More important, however, was that a chance for a dramatic breakthrough with Iran had been unfolding behind the scenes.

It had started a few months back, with a request from Tehran for IAEA support in getting a new fuel core for its research reactor, which was used to produce radioisotopes for medical purposes. The enrichment level needed for the reactor was 20 percent, significantly higher than the 4–5 percent enrichment needed for power reactors and higher than the level Iran had set for itself at Natanz. The old fuel core had been imported, but Iran was now under sanctions, so the request was a hot potato: while it was perfectly legal for the Agency to support a Member State in getting fuel for a facility under safeguards, Iran was currently in violation of Security Council resolutions.

To test the water, I decided to have Vilmos Cserveny share Iran’s request with only two countries at first: Russia and the United States, using their representatives in Vienna. I asked Vilmos to explain the delicacy of the situation. If Iran were denied a fuel core from abroad, it would have every justification to proceed with higher-level enrichment at home to satisfy its own fuel needs. Finding a way to help Iran secure nuclear fuel for this legitimate use could send a positive signal.

A proposal put together by the United States and Russia was brought to the IAEA in early September. The proposal supported Iran’s request, but with a twist: Tehran would receive a research reactor core that would run on fuel converted from Iran’s newly accumulated stockpile of low-enriched uranium. The LEU would be sent abroad, converted into fuel in Russia and France, and then returned to Iran in the desired form of a research reactor core. The United States would provide political and financial support.

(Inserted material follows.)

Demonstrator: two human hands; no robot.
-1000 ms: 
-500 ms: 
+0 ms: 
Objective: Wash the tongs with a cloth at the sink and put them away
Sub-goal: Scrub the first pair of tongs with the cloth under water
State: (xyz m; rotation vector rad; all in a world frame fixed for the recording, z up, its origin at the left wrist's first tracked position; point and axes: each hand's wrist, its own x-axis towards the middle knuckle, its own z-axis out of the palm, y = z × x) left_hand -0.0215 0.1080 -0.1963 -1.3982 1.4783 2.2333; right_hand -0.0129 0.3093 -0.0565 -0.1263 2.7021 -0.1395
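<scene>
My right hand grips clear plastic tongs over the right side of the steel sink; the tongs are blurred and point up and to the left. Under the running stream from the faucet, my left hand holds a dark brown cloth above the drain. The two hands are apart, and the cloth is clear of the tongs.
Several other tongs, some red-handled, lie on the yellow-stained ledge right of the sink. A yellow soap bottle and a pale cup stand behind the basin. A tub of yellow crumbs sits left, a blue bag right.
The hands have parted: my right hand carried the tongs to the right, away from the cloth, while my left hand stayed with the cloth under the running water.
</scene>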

It was ingenious. After all that had passed, an opening had been found for the United States to elegantly reengage with Iran. By removing most of the accumulated LEU from Iran, tension over Iran’s uranium enrichment would be defused, or at least postponed. Iran would be demonstrating that its enrichment program was being applied to peaceful purposes. The international community would receive reassurance that Iran’s LEU stockpile was not being reserved for or channeled toward nuclear weapons. Diplomacy would at last get its foot in the door.

Then, on September 12, 2009, I received a call from President Obama. He began by graciously saying that he admired my work and believed we shared a vision on many issues. He wanted personally to invite me to speak at the UN Security Council Summit on Nuclear Non-Proliferation and Nuclear Disarmament, where he would be presiding as president of the council.

I was elated by the invitation and of course accepted. The conversation then shifted to Iran. Obama said he was committed to addressing the concerns about Iran’s nuclear program while respecting fully Iran’s rights under the NPT. The fuel proposal, which, he added, also had Israel’s support, would be a way to defuse the current crisis and gain time for diplomacy and negotiation.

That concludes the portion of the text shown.